头顶灯泡,玻璃雨落。
下一秒,
段洛一记直拳轰进他脸里。
对方整张面孔瞬间塌陷,牙血齐飞。
枪脱手飞起。
段洛伸手接住,反握在掌中,
对着倒地的五人,毫不尤豫扣动扳机——
砰!砰!砰!砰!砰!
一连五发。
鲜血混着地板的水渍汇成水洼。
……
段洛是不会给他们“求饶”的机会的。
他知道自己最大的问题,大概就是——太他妈容易心软了。
他看不得别人跪着、哭着,鼻涕眼泪糊一脸,求他说:
“家中老母卧病在床”、
“孩子嗷嗷待哺”、
“我这辈子永远都不会再出现在您面前”……
有一次,他真就把人放了。
甚至转身的时候,还在心里默默为他一家老小祈祷。
结果,那孙子转头就带着十几个持械疯狗回来,追着他砍进了下水道。
孤狼再硬,也撑不住十张刀口对着脸。
他被砍得浑身是血,最后只能咬着牙,把自己从烂泥和臭水里往前拖。
这才又保住一命。
那时候他就明白了:
下城区最该死的,从来不是那些作恶的人,而是对恶心存幻想的傻子。
所以他给自己定了条八字铁规,严格遵守:
——“六亲不认,先斩后奏。

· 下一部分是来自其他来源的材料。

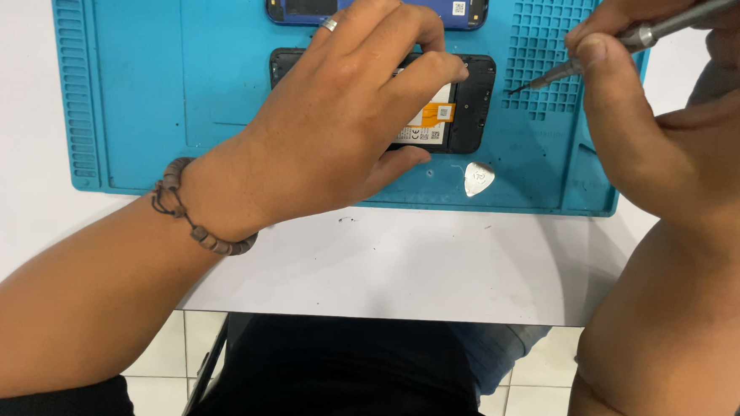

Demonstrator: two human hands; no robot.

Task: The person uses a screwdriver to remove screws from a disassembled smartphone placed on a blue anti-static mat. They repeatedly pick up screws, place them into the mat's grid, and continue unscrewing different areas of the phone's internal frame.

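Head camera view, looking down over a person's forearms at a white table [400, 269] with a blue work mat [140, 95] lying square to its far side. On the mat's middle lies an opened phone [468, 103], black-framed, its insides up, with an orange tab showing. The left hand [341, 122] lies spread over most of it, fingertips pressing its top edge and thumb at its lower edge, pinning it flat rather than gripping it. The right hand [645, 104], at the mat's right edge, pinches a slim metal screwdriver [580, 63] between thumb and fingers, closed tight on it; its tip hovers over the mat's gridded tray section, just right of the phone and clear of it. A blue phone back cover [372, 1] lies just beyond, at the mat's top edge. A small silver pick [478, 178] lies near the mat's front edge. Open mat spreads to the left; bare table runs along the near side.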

”
……
他低头看了眼自己右肩。
子弹还嵌在里面,深一点就能碰到锁骨。
但他没有急着拔弹头,因为血已经不怎么流了。
反而是一股粘稠的腥液沿着鳞片缝隙缓缓渗出,凝成一层银灰色的膜。
与此同时,一阵沉闷的钝麻感从肌肉底层传来,像老鱼在水底翻身。
他知道这是“鲛人生理体”的反应——
感觉,说不上舒服,就象风湿天旧伤发作,但两小时内,肌肉组织会象鱼卵孵化一样,把子弹“挤”出来。
……
“话说,这群人,到底是什么来路?”
段洛走到尸体旁,蹲下翻找。
翻出了腰包、止痛贴、义体电池,用过的避孕T……
他们身上的装备很廉价,连子弹都是最便宜的黑市货……
“——‘拾荒者’!?”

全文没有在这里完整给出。